Il digiuno digitale: mettere in pausa una parte della propria identità.
Mentre il governo britannico valuta il divieto dei social network per i minori di 16 anni, in Italia il regista e scrittore Fernando Muraca porta nelle scuole, dal 2019, un esperimento analogo: 30 giorni senza social per gli adolescenti. L’esperienza è narrata nel libro Liberamente Veronica, diario di un’adolescente alle prese con questo “digiuno digitale”.
Un legame profondo con il mondo virtuale
Chiedere a un ragazzo di spegnere il telefono non equivale a togliergli uno strumento, ma a mettere in pausa una parte della sua identità. Non sorprende, dunque, che su cento adolescenti solo tre accettino la sfida, nonostante l’80-90% riconosca di avere una forma di dipendenza. La prima e la seconda settimana sono le più difficili — simili a una vera astinenza — ma dalla terza emergono segnali positivi, come la riduzione dell’ansia legata all’immagine di sé, soprattutto nelle ragazze.

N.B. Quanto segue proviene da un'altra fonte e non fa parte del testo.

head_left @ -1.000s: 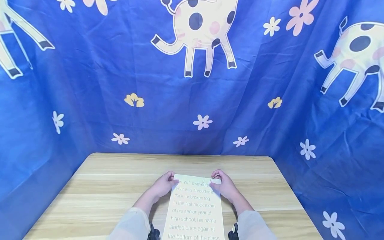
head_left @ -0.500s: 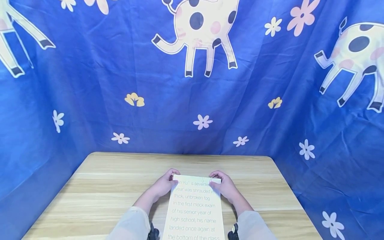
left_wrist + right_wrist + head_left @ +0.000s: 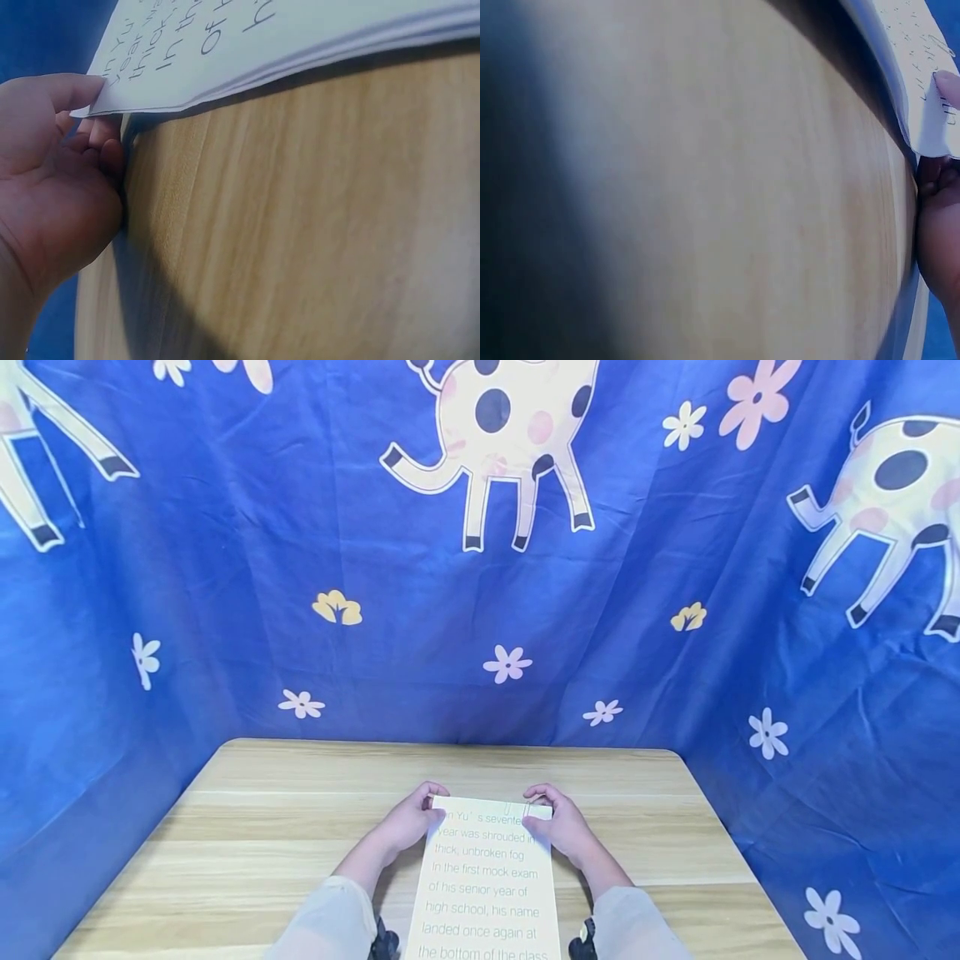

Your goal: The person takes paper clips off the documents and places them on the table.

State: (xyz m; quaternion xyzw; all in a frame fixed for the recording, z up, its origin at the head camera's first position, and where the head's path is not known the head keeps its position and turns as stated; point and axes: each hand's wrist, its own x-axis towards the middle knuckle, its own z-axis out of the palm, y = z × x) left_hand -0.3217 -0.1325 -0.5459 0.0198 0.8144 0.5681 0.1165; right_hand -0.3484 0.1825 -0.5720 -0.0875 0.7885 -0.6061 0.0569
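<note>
Lying lengthwise on the wooden table (image 3: 262, 827), at the 6 o'clock edge of the head view: one stack of printed sheets (image 3: 487, 885), pale, with large grey lettering, its far short edge pointing to 12 o'clock.

Left hand (image 3: 408, 822): at the far left corner of the stack, about 10 o'clock from the stack's middle. Thumb laid on top of the corner, remaining fingers (image 3: 101, 146) curled beneath the sheets against the table; the corner is pinched between them. In the left wrist view the corner rides just clear of the wood, with several sheet edges showing along the side.

Right hand (image 3: 562, 828): at the far right corner, about 2 o'clock from the stack's middle. One fingertip presses on the top face of the corner in the right wrist view, the other fingers (image 3: 937, 180) tucked under it; grip closed on the paper. A small paper clip (image 3: 527, 810) sits on the far edge just beside this hand's fingertips, touching the sheets.

Sleeves (image 3: 330, 918): light-coloured, at 6 o'clock on both forearms.

Backdrop: blue cloth (image 3: 225, 610) printed with spotted animals and small flowers, hanging behind the table from 9 o'clock through 12 to 3 o'clock.
</note>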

Effetti concreti sul cervello e sul linguaggio
L’esposizione prolungata ai social produce cambiamenti misurabili: oltre tre ore quotidiane di stimoli brevi e frammentati riducono la capacità di attenzione profonda, per effetto della neuroplasticità cerebrale. Si registra inoltre un impoverimento del vocabolario, con conseguente difficoltà nell’esprimere emozioni e pensieri complessi.
Regolamentazione e responsabilità educativa
Il crescente intervento dei governi segnala che il problema non è più ignorabile. Tuttavia, il solo divieto non basta: le piattaforme digitali sono progettate intenzionalmente per massimizzare il coinvolgimento dell’utente, e non possono essere considerate strumenti neutri.
La risposta più efficace rimane quella educativa: un patto condiviso tra scuola, famiglia e ragazzi. Un episodio del diario di Veronica è emblematico — una famiglia riunita ma ciascuno isolato nel proprio schermo, con la ragazza che realizza di aver fatto altrettanto. Anche gli adulti, spesso, sono parte del problema.
Per le comunità educative di ispirazione cattolica, accompagnare i giovani verso un uso consapevole della tecnologia è oggi una priorità pastorale ineludibile: in gioco c’è la qualità delle relazioni, la libertà interiore e la piena maturazione della persona.